8 hacks that will change mealtimes for picky little eaters
When I was growing up, I just wouldn’t eat vegetables. Refused to.
From the age of five, I found myself removing them off my plate. As I grew older and my palate changed, I started enjoying them. I can only imagine how incredibly frustrating it was for my parents.
With this year being one fraught with anxiety, parents and caregivers don’t need another reason to stress.
Dealing with picky eaters can be a major source of concern for caregivers who want to ensure that the kids in their care are getting enough healthy food and hydration to grow and thrive.
To help you on your journey with your little one, dietitian, Mbali Mapholi, has partnered with Laager Tea4Kidz to bring you eight clever hacks for fussy eaters.
Laager Rooibos Marketing Manager, Candice Sessions says that the link between a healthy diet and a healthy body and mind is widely known, and it is really important that this positive connection with food starts early. However, many parents and caregivers struggle to just get their kids to eat in the first place.
Mapholi also explains that there are many reasons for children becoming fussy eaters, but there are practical ways to address this. She says it’s important to make the eating process one that is enjoyable, and communal, rather than a time of stress. And below are a few ways to avoid common mistakes that lead to anxiety at meal-times, and create a happy, healthy environment.

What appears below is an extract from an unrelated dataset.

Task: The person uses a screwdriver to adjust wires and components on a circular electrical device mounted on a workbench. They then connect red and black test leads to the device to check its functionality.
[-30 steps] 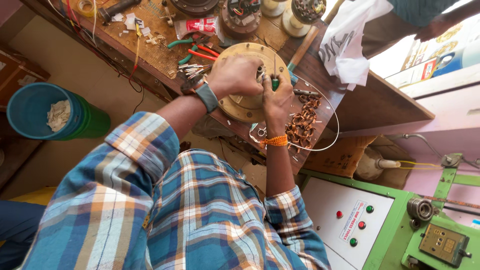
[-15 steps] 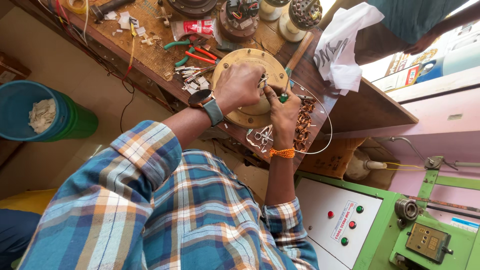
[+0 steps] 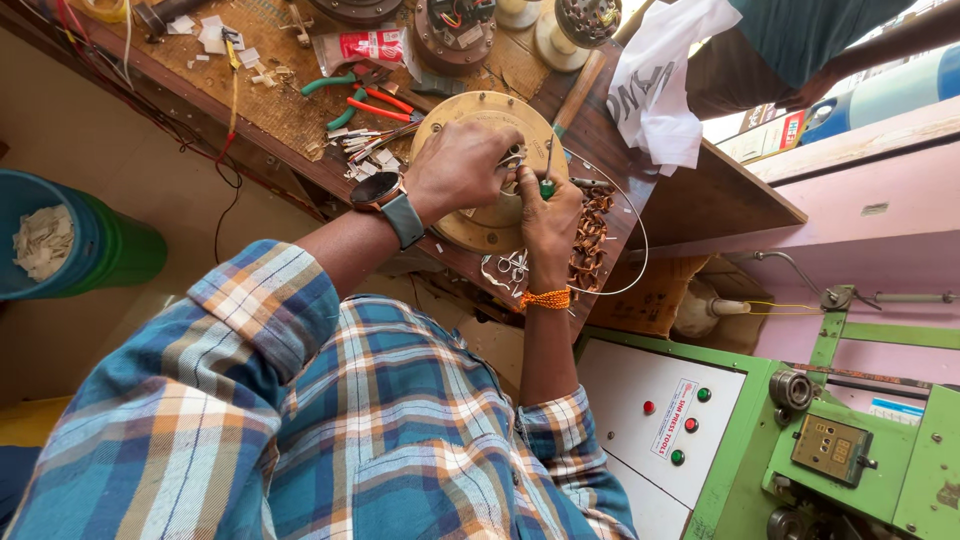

- Instead of having your child eat alone, make it a family mealtime where everyone is eating together.
- Rather than eating and drinking during the meal, encourage your child to drink healthy beverages between meals. That way, they’re not full when it comes to the meal.
- Instead of introducing a completely new meal, bring in the new food with familiar food types as a way to ease them in.
- Don’t use methods of trickery to get children to eat, rather encourage them throughout the meal and celebrate the last bite.
- Avoid mindless grazing or snacking throughout the day. Organise a routine for healthy snacks and mealtimes to get the mind and body ready for meals.
- Never force a child to eat if they are full. Their bodies do require much smaller portions, often throughout the day, rather than one big meal.
- Dish up smaller portions of food, especially when introducing new foods.
- Encourage your child to assist you in the kitchen. The process of preparing the meal will make them feel involved, and more likely to eat the meal at the end.
According to the Daily Mail, kids who are fussy eaters could grow up healthier.
They reported that researchers at Bristol University tracked thousands of children considered fussy eaters by the age of three whose eating habits, weight, and height were regularly monitored until their late teens.
Although some experienced periods of below-average size, by the time they reached 17, nearly all were above average for height, weight, and body mass index.
They also reported that one child in five is classed as a fussy eater, refusing to try unfamiliar – often healthy – foods such as green vegetables and demanding that parents feed them only favourite treats, and most grow out of it but in around 40 percent of cases it goes on for two years or more, causing parents anxiety over their child's wellbeing.